More than two years of development later, the resulting scent—which Murena says is meant to embody “the sensations experienced on the terrace of Le Sirenuse”—certainly has a sea-salted breeze, but also some less expected notes that truly make it a signature for guests who’ve visited the nearly-hundred-year-old property. Lemon, black currant, and sea salt highlight the airy freshness of the Amalfi Coast, while terracotta and frankincense call attention to the hotel’s handmade tiles and the church that sits below the property. People have responded well to the fragrance, which has expanded to an entire line of scented diffusers and body lotion, with bottles designed to mimic the colorful homes of Positano.
Still, while the packaging is appealing, Morena says, “More than images, more than any other thing, fragrances take us directly to a place, moment, to a person.” When guests purchase Eau d’Italie, they’re transported back to the sun-drenched Sirenuse with every whiff.
Another hotel that’s bought into the power of scent, the Hamilton Princess & Beach Club in Bermuda recently debuted its first custom fragrance, Island Rose. The property collaborated with master perfumer and founder of Lili Bermuda Isabelle Ramsay-Brackstone on a scent that centers on the Harkness Rose, a pink flower that perfectly matches the exterior of the hotel and blooms on property. Ramsay-Brackstone says it’s the island’s climate that gives the scent something specific to Bermuda.
“Flowers here have the ability to diffuse their perfume in the most wonderful way, with no competing pollution, in the middle of the ocean where our climate is never too hot or too cold,” she says. “We also receive quite a lot of rain, and with the constant presence of the ocean breeze, our botanicals are constantly treated with the best conditions.” The Harkness rose has a fruity element with notes of citrus, perfect for reminding guests of their stay.
But it’s not just hotels that are capturing the feeling of a place with a scent. Fragrance brands like St Johns Bay Rum have gone all in on the idea, with St Johns Bay Rum in particular focusing on bottling the essence of St. John. “Fragrance is all about reimagining a wonderful experience or emotion,” says President and CEO Rhys Moore. “It takes you back to that moment.”
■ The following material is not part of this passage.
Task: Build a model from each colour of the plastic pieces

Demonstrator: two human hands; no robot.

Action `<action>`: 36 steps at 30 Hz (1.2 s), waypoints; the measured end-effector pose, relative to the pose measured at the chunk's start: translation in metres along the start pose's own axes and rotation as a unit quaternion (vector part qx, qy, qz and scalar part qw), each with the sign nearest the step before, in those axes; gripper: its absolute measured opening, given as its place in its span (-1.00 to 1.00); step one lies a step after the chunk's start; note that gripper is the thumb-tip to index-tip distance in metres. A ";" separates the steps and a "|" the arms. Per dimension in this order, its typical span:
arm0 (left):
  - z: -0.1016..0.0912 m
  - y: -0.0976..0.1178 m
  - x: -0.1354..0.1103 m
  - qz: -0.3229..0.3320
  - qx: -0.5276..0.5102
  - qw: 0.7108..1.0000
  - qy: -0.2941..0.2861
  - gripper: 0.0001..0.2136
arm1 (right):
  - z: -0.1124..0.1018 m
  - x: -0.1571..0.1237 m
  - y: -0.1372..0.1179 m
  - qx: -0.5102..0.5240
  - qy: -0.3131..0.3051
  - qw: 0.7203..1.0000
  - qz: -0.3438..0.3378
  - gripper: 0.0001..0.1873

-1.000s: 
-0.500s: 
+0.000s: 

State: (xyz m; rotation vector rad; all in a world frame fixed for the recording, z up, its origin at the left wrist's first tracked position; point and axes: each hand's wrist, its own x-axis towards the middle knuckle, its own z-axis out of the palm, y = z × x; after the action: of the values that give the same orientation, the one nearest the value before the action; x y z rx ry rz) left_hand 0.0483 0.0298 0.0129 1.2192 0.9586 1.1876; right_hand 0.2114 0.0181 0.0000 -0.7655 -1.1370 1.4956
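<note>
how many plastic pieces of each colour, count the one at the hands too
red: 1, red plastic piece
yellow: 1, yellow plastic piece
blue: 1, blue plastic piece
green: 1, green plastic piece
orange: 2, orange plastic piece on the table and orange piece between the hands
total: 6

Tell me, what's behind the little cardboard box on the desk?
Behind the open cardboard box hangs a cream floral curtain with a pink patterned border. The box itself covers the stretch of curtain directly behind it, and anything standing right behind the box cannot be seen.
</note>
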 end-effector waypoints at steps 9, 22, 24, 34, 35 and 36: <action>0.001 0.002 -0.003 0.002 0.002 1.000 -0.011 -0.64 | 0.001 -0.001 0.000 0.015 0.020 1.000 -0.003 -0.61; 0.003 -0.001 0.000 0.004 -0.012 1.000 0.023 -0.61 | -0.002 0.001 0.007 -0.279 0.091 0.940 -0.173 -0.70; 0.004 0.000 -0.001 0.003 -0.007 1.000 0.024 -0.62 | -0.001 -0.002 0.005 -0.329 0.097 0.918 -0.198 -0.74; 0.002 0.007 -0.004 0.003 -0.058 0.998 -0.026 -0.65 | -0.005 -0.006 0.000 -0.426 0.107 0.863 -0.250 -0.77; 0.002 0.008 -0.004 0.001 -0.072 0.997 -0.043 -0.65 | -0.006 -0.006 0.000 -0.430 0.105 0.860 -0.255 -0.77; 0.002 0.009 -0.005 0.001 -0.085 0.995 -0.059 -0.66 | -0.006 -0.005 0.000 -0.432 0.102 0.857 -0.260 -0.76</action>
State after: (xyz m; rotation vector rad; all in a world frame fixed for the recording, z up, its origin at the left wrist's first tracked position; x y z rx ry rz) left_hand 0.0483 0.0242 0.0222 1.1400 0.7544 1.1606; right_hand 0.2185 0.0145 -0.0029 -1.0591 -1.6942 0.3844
The foundation of all the brand’s fragrances, including its original titular fragrance, is the distinctive spicy aroma of bay oil, derived from the bay leaf trees that grow abundantly on the island. Other St Johns Bay Rum fragrances focus on capturing different facets of St. John. Vetiver, for example, captures the sweet grasses of the Caribbean along with citrus fruits and spices.
But beyond simply serving as a souvenir, purchasing a perfume that’s inspired by a destination is also a great way to experience it from afar—even if you buy it from afar, too.
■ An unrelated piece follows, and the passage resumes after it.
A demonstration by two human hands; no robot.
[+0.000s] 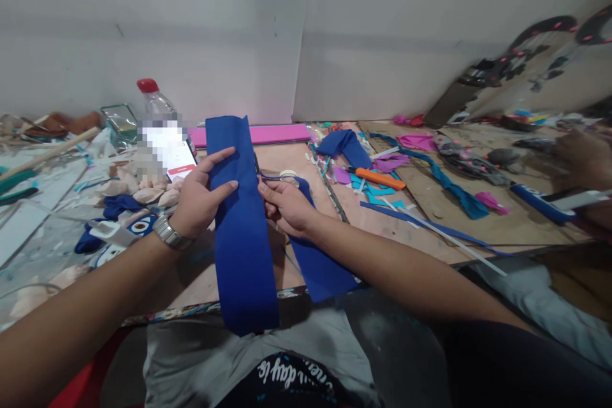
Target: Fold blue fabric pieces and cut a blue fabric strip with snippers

No one knows this better than Demeter’s CEO and chief perfumer, Mark Crames. Demeter first launched in 1996 and its initial scents were hyper-specific—think dirt, grass, even tomato. But the introduction of the Destination collection in 2014 saw immediate success, with customers craving best sellers like Cuba, Ireland, and Morocco. New Zealand, which has notes of plant leaves, bark, grass, snow, ocean, and stone, is the most popular.
“People want me to recreate an experience of a place for which they already have fond and powerful memories,” says Crames.
In spite of tightening budgets, the demand for perfume samplers, body mists, and roll-on fragrances has seen a major increase in popularity, and Crames has certainly noticed the effect on his own sales.
“When times are harder, people want some small joys,” he says. “We try to be that for them.”